- [Exercise description] Repeat the whole listing exactly as written.

*** Opening Information shown ***

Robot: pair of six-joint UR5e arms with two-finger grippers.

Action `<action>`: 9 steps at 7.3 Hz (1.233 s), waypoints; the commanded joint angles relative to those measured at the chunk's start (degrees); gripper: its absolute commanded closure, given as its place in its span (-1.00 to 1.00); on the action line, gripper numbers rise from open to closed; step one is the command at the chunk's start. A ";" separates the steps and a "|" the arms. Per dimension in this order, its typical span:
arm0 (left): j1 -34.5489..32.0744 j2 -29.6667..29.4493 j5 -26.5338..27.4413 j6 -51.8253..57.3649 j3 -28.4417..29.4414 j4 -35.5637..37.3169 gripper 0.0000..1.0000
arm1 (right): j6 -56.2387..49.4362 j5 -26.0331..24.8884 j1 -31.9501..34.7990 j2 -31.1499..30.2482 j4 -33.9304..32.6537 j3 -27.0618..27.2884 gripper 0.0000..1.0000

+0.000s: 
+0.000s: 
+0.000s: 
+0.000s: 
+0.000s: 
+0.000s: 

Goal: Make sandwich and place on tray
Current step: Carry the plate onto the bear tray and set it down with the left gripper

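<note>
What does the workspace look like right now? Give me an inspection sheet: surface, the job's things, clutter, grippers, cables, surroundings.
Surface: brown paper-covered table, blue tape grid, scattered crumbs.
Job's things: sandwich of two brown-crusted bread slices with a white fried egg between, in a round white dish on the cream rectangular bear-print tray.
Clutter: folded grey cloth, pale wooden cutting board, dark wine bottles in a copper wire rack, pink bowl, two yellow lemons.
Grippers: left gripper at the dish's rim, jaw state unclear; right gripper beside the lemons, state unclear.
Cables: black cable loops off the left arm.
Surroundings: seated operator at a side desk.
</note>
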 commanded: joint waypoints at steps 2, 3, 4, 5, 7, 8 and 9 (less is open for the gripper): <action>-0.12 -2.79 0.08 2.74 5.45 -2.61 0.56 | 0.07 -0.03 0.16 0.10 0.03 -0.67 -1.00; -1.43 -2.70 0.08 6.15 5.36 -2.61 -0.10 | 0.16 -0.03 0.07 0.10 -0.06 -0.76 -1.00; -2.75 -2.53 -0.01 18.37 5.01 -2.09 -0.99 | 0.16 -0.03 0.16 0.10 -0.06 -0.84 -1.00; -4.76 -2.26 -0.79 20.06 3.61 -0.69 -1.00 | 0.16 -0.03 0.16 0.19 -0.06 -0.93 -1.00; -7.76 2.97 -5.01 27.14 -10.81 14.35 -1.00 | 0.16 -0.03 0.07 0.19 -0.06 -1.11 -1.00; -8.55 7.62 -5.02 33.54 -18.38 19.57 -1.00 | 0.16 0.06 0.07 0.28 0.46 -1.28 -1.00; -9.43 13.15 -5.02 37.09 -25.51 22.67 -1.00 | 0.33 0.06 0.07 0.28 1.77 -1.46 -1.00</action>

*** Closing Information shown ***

- [Solution to the problem]
Robot: pair of six-joint UR5e arms with two-finger grippers.

Action `<action>`: 9 steps at 7.3 Hz (1.233 s), waypoints; the commanded joint angles relative to those measured at the chunk's start (degrees); gripper: its absolute commanded closure, given as its place in its span (-1.00 to 1.00); on the action line, gripper numbers rise from open to closed; step one is the command at the chunk's start. A ";" separates the steps and a "|" the arms. Per dimension in this order, its typical span:
arm0 (left): j1 -34.5489..32.0744 j2 -29.6667..29.4493 j5 -26.5338..27.4413 j6 -51.8253..57.3649 j3 -28.4417..29.4414 j4 -35.5637..37.3169 gripper 0.0000..1.0000
arm1 (right): j6 -56.2387..49.4362 j5 -26.0331..24.8884 j1 -31.9501..34.7990 j2 -31.1499..30.2482 j4 -33.9304..32.6537 j3 -27.0618..27.2884 gripper 0.0000..1.0000

+0.000s: 
+0.000s: 
+0.000s: 
+0.000s: 
+0.000s: 
+0.000s: 

Goal: Make sandwich and place on tray
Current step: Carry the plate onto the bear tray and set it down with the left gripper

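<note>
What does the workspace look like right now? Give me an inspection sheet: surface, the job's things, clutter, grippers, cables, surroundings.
Surface: brown paper-covered table, blue tape grid, scattered crumbs.
Job's things: sandwich of two brown-crusted bread slices with a white fried egg between, in a round white dish on the cream rectangular bear-print tray.
Clutter: folded grey cloth, pale wooden cutting board, dark wine bottles in a copper wire rack, pink bowl, two yellow lemons.
Grippers: left gripper at the dish's rim, jaw state unclear; right gripper beside the lemons, state unclear.
Cables: black cable loops off the left arm.
Surroundings: seated operator at a side desk.
</note>
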 commanded: joint waypoints at steps 2, 3, 4, 5, 7, 8 and 9 (less is open for the gripper): <action>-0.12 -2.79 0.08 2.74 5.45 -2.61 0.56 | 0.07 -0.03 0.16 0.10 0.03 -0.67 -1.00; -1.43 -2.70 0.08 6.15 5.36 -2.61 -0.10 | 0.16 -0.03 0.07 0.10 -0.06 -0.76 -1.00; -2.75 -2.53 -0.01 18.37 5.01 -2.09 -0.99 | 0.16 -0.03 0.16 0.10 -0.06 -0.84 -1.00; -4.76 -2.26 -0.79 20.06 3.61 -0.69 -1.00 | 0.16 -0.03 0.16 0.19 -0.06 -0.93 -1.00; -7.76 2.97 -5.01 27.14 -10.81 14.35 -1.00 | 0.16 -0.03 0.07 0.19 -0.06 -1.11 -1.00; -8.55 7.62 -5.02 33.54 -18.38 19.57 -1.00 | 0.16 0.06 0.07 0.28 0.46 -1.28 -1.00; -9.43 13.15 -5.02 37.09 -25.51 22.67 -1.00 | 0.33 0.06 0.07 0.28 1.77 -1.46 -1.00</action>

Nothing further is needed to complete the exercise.